START Raw data
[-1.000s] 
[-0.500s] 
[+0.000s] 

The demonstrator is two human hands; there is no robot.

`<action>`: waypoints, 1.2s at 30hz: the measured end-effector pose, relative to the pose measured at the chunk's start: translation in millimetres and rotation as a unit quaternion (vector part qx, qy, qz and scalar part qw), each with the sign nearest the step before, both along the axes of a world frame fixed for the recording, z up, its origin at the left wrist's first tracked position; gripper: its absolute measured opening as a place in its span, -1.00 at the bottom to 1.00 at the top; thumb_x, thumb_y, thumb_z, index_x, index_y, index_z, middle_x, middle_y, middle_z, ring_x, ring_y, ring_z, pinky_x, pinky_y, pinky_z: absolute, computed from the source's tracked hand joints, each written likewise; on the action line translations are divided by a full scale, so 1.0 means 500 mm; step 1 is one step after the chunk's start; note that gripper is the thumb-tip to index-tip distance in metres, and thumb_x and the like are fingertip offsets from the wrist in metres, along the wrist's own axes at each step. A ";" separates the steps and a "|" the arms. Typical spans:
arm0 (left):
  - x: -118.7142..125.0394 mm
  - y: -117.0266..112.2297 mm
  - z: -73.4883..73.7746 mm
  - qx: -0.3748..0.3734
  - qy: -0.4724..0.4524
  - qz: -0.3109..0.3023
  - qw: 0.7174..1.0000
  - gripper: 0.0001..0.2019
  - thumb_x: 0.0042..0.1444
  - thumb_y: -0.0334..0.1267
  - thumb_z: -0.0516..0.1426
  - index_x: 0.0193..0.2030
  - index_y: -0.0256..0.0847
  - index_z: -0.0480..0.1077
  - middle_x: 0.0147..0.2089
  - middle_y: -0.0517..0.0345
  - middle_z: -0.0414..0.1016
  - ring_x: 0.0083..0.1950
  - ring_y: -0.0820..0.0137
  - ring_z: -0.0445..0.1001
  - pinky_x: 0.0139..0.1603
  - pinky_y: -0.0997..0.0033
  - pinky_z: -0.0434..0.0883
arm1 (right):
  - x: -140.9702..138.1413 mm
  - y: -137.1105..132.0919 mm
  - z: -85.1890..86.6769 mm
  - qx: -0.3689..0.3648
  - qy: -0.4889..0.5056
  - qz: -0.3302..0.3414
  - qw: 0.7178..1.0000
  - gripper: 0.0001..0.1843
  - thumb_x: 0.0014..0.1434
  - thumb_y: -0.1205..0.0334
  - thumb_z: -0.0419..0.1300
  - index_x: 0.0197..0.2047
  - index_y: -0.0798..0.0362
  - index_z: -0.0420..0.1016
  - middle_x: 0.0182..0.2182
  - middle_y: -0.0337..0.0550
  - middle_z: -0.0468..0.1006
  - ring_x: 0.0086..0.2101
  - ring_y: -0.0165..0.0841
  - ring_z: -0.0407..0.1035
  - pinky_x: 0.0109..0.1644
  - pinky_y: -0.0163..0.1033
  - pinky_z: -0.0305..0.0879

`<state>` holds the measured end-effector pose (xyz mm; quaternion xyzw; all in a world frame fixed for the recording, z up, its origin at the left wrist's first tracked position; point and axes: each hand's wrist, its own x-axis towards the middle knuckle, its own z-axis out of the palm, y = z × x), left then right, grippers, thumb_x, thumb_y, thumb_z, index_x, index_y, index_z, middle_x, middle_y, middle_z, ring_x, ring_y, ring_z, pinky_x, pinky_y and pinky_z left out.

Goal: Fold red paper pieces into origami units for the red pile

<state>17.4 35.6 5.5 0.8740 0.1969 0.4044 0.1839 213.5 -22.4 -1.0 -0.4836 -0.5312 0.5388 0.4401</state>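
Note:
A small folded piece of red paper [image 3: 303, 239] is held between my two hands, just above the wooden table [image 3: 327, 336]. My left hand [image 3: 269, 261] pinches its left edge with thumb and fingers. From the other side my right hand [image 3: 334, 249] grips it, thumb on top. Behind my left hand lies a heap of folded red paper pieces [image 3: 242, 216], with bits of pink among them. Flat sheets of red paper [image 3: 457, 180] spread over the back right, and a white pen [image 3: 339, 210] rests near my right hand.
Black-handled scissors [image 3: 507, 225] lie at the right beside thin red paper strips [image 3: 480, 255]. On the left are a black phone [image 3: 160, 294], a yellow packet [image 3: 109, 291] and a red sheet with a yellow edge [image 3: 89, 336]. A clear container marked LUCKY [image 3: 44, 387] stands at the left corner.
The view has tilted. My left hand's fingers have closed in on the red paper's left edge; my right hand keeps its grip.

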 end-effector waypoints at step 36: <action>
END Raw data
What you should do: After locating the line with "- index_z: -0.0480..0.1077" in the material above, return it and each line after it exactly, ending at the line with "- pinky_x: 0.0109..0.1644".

Task answer:
  - index_z: -0.0480..0.1077
  - middle_x: 0.0147..0.2089
  - middle_y: -0.0517..0.0345
  - middle_z: -0.0414..0.1016
  - ring_x: 0.0083..0.1950
  - ring_y: -0.0820..0.0137
  - ring_z: -0.0445..0.1001
  - pinky_x: 0.0139..0.1603
  - pinky_y: -0.0997..0.0033
  - pinky_z: -0.0434..0.0883
arm1 (right):
  - x: -140.9702..138.1413 mm
  - y: -137.1105..132.0919 mm
  - z: -85.1890..86.6769 mm
  - qx: -0.3689..0.3648
  - qy: -0.4889..0.5056
  - qz: -0.3302..0.3414
  - qw: 0.7178..1.0000
  - gripper: 0.0001..0.1843
  - thumb_x: 0.0014..0.1434
  - thumb_y: -0.1205..0.0334
  - thumb_z: -0.0419..0.1300
  - index_x: 0.0197..0.2047
  - index_y: -0.0798..0.0362
  - index_z: -0.0420..0.1016
  - middle_x: 0.0182..0.2182
  - middle_y: -0.0337..0.0550
  - middle_z: -0.0468..0.1006
  - ring_x: 0.0086..0.2101
  - ring_y: -0.0165..0.0841
  - ring_z: -0.0407..0.1035
  - pinky_x: 0.0109..0.1644

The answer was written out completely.